“Cell and gene therapies are some of the most exciting frontiers in modern medicine and have the potential to target rare and difficult-to treat-disorders,” said Dr. Daria O’Reilly, lead health economist at TELUS Health, introducing a panel discussion focused on these emerging treatments at the TELUS Health’s Annual Conference 2021. The challenge, she pointed out, is that cell and gene therapies are often very expensive, which means it’s necessary to consider the trade-off between the cost and the value to patients, payers and the health care system.
Joan Weir, director of health and disability policy at the Canadian Life and Health Insurance Association (CLHIA), started the conversation with some key definitions. Cell and gene therapy, she explained, is a medical field that focuses on the genetic modification of cells to produce a therapeutic effect or the treatment of disease by repairing or reconstructing defective genetic material. Cell therapy involves transferring cells with the relevant function into the patient. Gene therapy involves transferring genetic material, usually in a carrier or vector such as a virus, into the appropriate cells in a patient’s body. Both are generally one-time treatments that may stop the progress of a disease or alleviate its underlying cause – which makes them potentially curative.
That’s the good news. However, she pointed out, “the overall affordability of treatments is of concern to public payers and private payers because these are large-ticket items.” The question of affordability applies to plan members too, Weir emphasized, since most insurance has a co-pay.

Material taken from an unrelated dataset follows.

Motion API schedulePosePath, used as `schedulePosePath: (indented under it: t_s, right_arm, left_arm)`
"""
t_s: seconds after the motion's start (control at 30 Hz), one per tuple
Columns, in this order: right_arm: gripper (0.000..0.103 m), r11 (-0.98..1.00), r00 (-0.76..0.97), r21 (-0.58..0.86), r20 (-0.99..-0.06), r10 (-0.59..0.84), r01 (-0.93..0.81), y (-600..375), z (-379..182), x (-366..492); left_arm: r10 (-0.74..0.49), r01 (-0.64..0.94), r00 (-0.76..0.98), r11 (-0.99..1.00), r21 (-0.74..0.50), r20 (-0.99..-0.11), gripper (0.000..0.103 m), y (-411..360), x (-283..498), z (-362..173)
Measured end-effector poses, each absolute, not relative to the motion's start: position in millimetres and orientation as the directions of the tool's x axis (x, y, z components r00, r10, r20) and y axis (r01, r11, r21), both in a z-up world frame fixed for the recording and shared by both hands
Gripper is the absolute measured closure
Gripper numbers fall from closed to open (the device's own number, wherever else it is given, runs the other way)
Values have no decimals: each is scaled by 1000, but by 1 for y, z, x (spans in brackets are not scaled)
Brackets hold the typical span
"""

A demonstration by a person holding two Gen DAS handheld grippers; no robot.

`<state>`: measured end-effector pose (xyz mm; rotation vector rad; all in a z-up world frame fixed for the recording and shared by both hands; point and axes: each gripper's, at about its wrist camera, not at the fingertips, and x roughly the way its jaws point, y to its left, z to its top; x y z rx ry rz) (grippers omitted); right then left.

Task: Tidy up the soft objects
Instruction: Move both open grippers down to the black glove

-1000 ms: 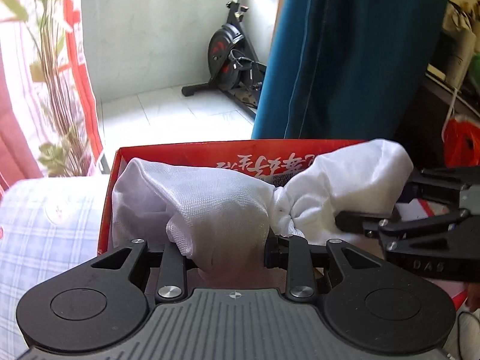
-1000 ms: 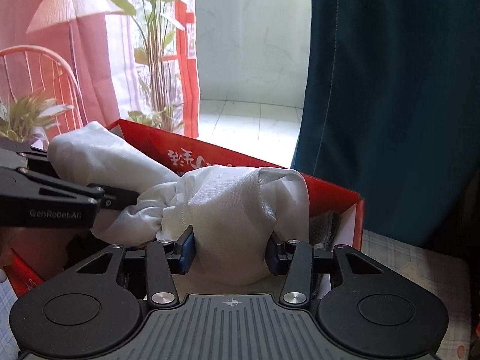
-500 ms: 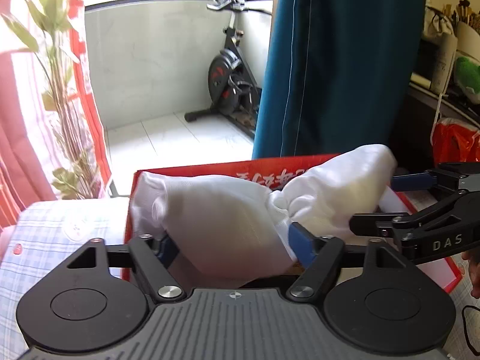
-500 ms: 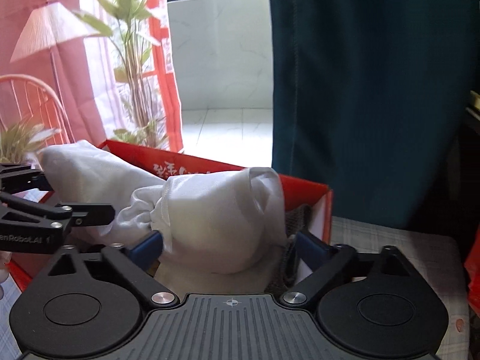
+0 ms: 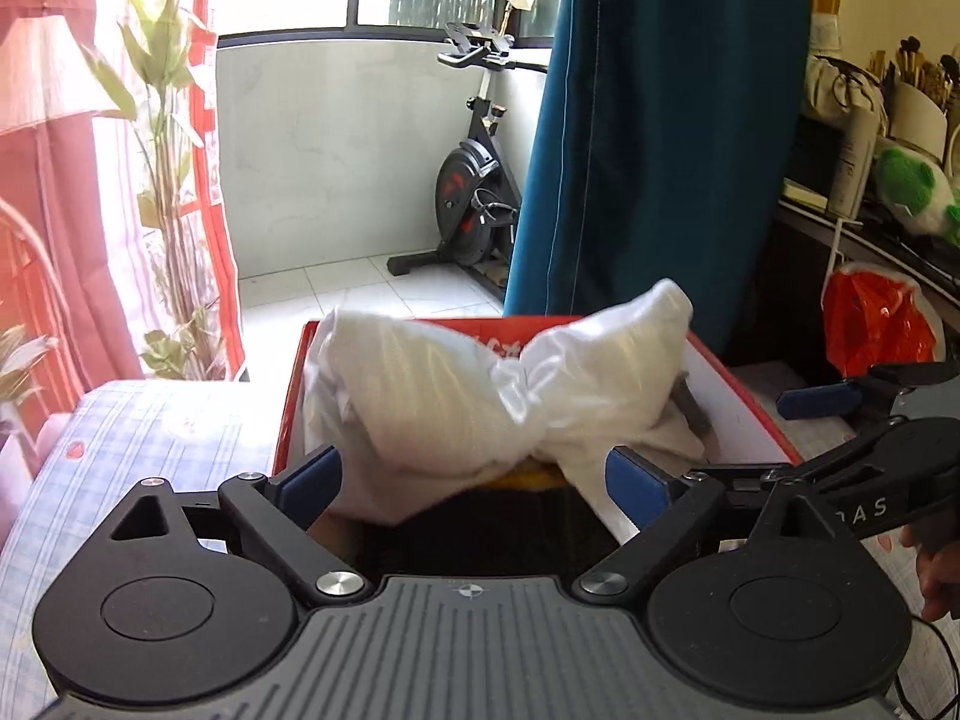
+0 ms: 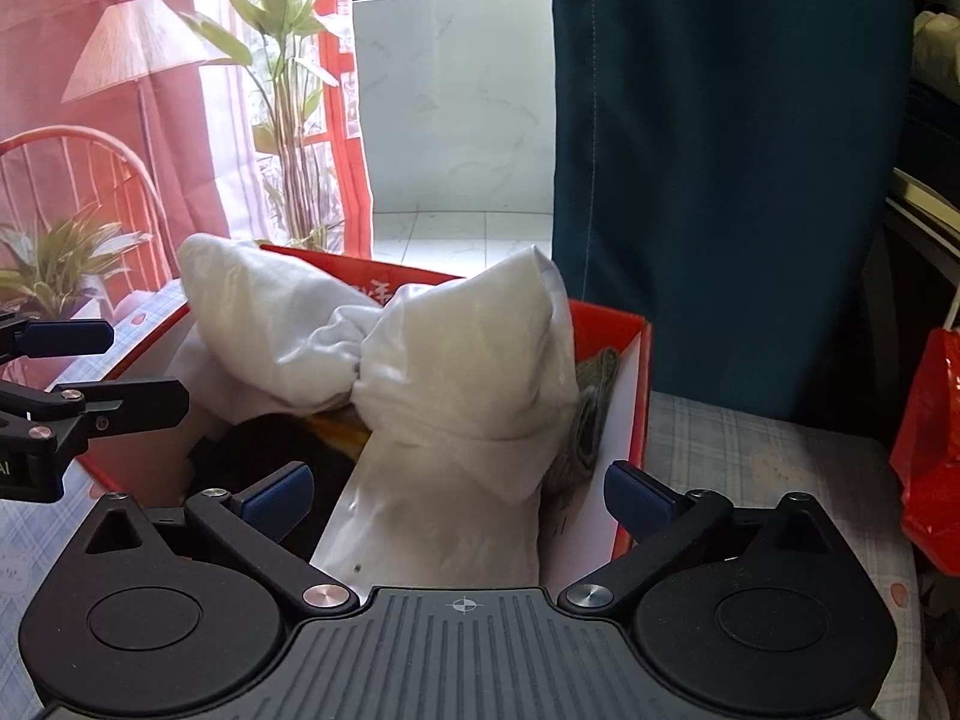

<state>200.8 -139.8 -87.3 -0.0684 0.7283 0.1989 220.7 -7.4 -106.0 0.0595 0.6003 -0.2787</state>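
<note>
A white cloth bundle (image 5: pixel 480 396) (image 6: pixel 420 360), pinched at its middle like a bow, lies on top of other soft things in a red cardboard box (image 5: pixel 288 420) (image 6: pixel 630 372). My left gripper (image 5: pixel 474 480) stands just short of the bundle's left lobe. Its jaws are opening and the blue pads (image 5: pixel 312 480) are clear of the cloth. My right gripper (image 6: pixel 459 491) is near the right lobe, its jaws also opening wide, and the cloth hangs loose between the pads (image 6: pixel 636 495) without contact. Each gripper shows in the other's view (image 5: pixel 804 438) (image 6: pixel 102 369).
Under the bundle lie a dark item (image 6: pixel 282 444), something yellow (image 5: pixel 528 477) and a grey cloth (image 6: pixel 594 414). The box sits on a checked tablecloth (image 5: pixel 150 438). A teal curtain (image 5: pixel 648 150) hangs behind, with a red plastic bag (image 5: pixel 876 324) to the right. A hand (image 5: pixel 936 564) holds the right gripper.
Both grippers were shut on the white bundle a second ago. Their jaws have spread wide, let go of it, and drawn back and up. The bundle now rests in the box.
</note>
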Motion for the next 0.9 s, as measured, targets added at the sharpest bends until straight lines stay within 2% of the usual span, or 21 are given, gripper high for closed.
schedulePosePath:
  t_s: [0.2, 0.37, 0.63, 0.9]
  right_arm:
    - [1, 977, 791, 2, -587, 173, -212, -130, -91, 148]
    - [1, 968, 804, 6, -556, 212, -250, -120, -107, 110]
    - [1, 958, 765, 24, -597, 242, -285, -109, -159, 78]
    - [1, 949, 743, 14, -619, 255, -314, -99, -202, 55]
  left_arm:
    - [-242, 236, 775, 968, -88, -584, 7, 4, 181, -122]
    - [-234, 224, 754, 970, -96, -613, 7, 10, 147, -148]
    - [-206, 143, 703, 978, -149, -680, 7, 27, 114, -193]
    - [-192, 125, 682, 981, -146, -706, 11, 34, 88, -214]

A $1 million treatment with a 20% co-pay costs the plan member $200,000 – far out of reach for most people. Possibly adding to the cost is the place of administration, for now generally a hospital, which may necessitate travel for the patient and possibly a caregiver as well. Furthermore, an “ex vivo” therapy, in which the treatment is applied to cells extracted from the patient and then transplanted back, requires two hospital visits.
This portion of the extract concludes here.